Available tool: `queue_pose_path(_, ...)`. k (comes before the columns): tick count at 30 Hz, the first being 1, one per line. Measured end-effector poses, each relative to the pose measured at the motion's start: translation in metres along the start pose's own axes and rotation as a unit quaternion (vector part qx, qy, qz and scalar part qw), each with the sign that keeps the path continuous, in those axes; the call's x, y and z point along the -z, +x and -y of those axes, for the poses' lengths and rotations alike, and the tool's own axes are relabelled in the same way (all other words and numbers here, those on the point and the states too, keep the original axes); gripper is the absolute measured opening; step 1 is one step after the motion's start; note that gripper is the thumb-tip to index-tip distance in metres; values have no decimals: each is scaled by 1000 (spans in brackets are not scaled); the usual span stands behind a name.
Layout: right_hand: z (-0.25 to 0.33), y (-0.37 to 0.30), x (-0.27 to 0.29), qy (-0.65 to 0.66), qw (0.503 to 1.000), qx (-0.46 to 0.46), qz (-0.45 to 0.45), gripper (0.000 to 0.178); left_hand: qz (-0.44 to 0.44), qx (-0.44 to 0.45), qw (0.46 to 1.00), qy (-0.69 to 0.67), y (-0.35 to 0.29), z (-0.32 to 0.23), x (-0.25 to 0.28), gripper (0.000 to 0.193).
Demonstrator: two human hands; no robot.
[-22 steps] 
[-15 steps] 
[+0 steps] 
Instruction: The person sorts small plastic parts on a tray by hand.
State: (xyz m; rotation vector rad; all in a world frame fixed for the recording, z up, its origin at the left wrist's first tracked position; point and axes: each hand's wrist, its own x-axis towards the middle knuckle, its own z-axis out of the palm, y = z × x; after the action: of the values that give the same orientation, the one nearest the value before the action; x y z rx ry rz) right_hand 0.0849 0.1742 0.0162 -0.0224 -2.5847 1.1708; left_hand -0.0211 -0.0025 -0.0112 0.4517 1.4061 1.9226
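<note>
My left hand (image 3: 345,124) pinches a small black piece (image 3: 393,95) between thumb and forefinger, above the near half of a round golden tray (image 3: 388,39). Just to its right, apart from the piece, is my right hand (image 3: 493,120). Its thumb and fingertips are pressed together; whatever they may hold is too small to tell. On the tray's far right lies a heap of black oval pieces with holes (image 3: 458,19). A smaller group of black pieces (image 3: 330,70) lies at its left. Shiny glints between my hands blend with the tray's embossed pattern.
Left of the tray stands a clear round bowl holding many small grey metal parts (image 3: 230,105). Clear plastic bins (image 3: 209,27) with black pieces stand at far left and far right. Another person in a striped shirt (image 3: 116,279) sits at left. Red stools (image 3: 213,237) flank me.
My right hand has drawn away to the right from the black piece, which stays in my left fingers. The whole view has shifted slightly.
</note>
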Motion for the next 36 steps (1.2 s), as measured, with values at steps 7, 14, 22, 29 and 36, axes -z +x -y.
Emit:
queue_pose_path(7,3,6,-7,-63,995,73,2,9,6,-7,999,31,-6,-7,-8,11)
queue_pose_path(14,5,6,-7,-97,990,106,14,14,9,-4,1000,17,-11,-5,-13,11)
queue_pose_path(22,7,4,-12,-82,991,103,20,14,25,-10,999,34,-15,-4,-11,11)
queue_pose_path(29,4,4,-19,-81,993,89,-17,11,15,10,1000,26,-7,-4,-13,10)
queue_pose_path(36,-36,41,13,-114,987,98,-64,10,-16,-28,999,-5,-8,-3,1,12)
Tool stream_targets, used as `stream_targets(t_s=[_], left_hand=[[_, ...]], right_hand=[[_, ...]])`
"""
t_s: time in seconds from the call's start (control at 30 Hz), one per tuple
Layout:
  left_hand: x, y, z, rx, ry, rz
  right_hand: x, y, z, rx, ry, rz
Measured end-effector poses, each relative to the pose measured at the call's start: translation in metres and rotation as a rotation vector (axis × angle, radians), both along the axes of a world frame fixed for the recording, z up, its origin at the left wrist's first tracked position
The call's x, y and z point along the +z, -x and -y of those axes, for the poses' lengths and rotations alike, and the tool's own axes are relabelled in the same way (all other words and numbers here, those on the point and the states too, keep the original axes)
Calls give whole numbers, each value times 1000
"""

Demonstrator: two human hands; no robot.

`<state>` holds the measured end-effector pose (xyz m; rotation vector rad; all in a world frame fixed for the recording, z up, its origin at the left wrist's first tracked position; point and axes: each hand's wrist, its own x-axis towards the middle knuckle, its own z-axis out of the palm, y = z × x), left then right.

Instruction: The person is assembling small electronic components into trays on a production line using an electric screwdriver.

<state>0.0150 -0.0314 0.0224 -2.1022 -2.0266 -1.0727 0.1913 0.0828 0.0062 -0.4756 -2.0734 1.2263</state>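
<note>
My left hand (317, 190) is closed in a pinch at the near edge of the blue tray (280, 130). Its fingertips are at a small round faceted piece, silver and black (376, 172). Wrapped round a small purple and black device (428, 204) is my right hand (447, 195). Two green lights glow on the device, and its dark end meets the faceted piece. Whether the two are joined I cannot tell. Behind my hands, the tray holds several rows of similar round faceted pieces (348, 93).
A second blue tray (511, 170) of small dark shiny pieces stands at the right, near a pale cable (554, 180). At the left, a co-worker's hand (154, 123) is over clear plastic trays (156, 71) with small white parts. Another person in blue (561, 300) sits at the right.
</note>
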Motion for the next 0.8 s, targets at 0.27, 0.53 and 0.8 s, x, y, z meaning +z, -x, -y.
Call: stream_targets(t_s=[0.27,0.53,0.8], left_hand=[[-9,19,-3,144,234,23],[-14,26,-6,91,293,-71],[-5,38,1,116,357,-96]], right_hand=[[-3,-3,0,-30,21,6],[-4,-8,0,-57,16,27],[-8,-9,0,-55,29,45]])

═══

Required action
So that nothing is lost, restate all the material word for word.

Solved exercise
Available tool: `queue_pose_path(_, ...)`. k (comes before the columns): tick count at 30 Hz, the first being 1, one per line. Measured end-effector poses, each relative to the pose measured at the motion's start: translation in metres along the start pose's own axes and rotation as a unit quaternion (vector part qx, qy, qz and scalar part qw), each with the sign that keeps the path continuous, in those axes; the call's x, y and z point along the -z, +x and -y of those axes, for the poses' lengths and rotations alike, and the tool's own axes are relabelled in the same way (all other words and numbers here, those on the point and the states too, keep the original axes); gripper is the absolute measured opening; step 1 is one step after the motion's start; note that gripper is the thumb-tip to index-tip distance in metres; values have no decimals: each is scaled by 1000 (spans in brackets are not scaled); the usual span stands behind a name.
Layout: right_hand: z (-0.25 to 0.33), y (-0.37 to 0.30), x (-0.27 to 0.29), qy (-0.65 to 0.66), qw (0.503 to 1.000), qx (-0.46 to 0.46), qz (-0.45 to 0.45), gripper (0.000 to 0.178); left_hand: qz (-0.44 to 0.44), qx (-0.44 to 0.45), qw (0.46 to 1.00), qy (-0.69 to 0.67), y (-0.35 to 0.29), z (-0.32 to 0.23), x (-0.25 to 0.28), gripper (0.000 to 0.193).
Demonstrator: two human hands; no robot.
[-22 steps] 
[-15 steps] 
[+0 steps] 
Instruction: The person sorts small plastic parts on a tray by hand.
State: (xyz m; rotation vector rad; all in a world frame fixed for the recording, z up, its origin at the left wrist's first tracked position; point and axes: each hand's wrist, its own x-axis towards the middle knuckle, its own z-axis out of the palm, y = z × x; after the action: of the values that give the same orientation, the one nearest the value before the action; x y z rx ry rz) right_hand 0.0849 0.1742 0.0162 -0.0224 -2.5847 1.1708; left_hand -0.0211 -0.0025 -0.0112 0.4517 1.4061 1.9226
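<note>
My left hand (image 3: 345,124) pinches a small black piece (image 3: 393,95) between thumb and forefinger, above the near half of a round golden tray (image 3: 388,39). Just to its right, apart from the piece, is my right hand (image 3: 493,120). Its thumb and fingertips are pressed together; whatever they may hold is too small to tell. On the tray's far right lies a heap of black oval pieces with holes (image 3: 458,19). A smaller group of black pieces (image 3: 330,70) lies at its left. Shiny glints between my hands blend with the tray's embossed pattern.
Left of the tray stands a clear round bowl holding many small grey metal parts (image 3: 230,105). Clear plastic bins (image 3: 209,27) with black pieces stand at far left and far right. Another person in a striped shirt (image 3: 116,279) sits at left. Red stools (image 3: 213,237) flank me.
My right hand has drawn away to the right from the black piece, which stays in my left fingers. The whole view has shifted slightly.
</note>
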Motion for the next 36 steps (1.2 s), as measured, with values at steps 7, 14, 22, 29 and 36, axes -z +x -y.
Emit:
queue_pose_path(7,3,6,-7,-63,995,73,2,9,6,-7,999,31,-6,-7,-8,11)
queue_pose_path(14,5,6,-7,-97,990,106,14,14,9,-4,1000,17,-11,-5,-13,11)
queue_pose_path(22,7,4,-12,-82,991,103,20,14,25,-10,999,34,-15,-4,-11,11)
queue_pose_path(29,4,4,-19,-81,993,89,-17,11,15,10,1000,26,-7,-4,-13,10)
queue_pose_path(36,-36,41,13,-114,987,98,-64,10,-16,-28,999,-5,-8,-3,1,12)
Tool stream_targets, used as `stream_targets(t_s=[_], left_hand=[[_, ...]], right_hand=[[_, ...]])`
"""
t_s: time in seconds from the call's start (control at 30 Hz), one per tuple
Layout:
  left_hand: x, y, z, rx, ry, rz
  right_hand: x, y, z, rx, ry, rz
Measured end-effector poses, each relative to the pose measured at the call's start: translation in metres and rotation as a rotation vector (axis × angle, radians), both along the axes of a world frame fixed for the recording, z up, its origin at the left wrist's first tracked position
The call's x, y and z point along the +z, -x and -y of those axes, for the poses' lengths and rotations alike, and the tool's own axes are relabelled in the same way (all other words and numbers here, those on the point and the states too, keep the original axes)
Calls give whole numbers, each value times 1000
"""

Demonstrator: two human hands; no robot.

`<state>` holds the measured end-effector pose (xyz m; rotation vector rad; all in a world frame fixed for the recording, z up, its origin at the left wrist's first tracked position; point and axes: each hand's wrist, its own x-axis towards the middle knuckle, its own z-axis out of the palm, y = z × x), left then right.

Instruction: The person is assembling small electronic components into trays on a production line using an electric screwdriver.

<state>0.0150 -0.0314 0.0224 -2.1022 -2.0266 -1.0727 0.1913 0.0828 0.0062 -0.4756 -2.0734 1.2263</state>
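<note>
My left hand (317, 190) is closed in a pinch at the near edge of the blue tray (280, 130). Its fingertips are at a small round faceted piece, silver and black (376, 172). Wrapped round a small purple and black device (428, 204) is my right hand (447, 195). Two green lights glow on the device, and its dark end meets the faceted piece. Whether the two are joined I cannot tell. Behind my hands, the tray holds several rows of similar round faceted pieces (348, 93).
A second blue tray (511, 170) of small dark shiny pieces stands at the right, near a pale cable (554, 180). At the left, a co-worker's hand (154, 123) is over clear plastic trays (156, 71) with small white parts. Another person in blue (561, 300) sits at the right.
</note>
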Motion for the next 0.8 s, targets at 0.27, 0.53 and 0.8 s, x, y, z meaning +z, -x, -y.
Call: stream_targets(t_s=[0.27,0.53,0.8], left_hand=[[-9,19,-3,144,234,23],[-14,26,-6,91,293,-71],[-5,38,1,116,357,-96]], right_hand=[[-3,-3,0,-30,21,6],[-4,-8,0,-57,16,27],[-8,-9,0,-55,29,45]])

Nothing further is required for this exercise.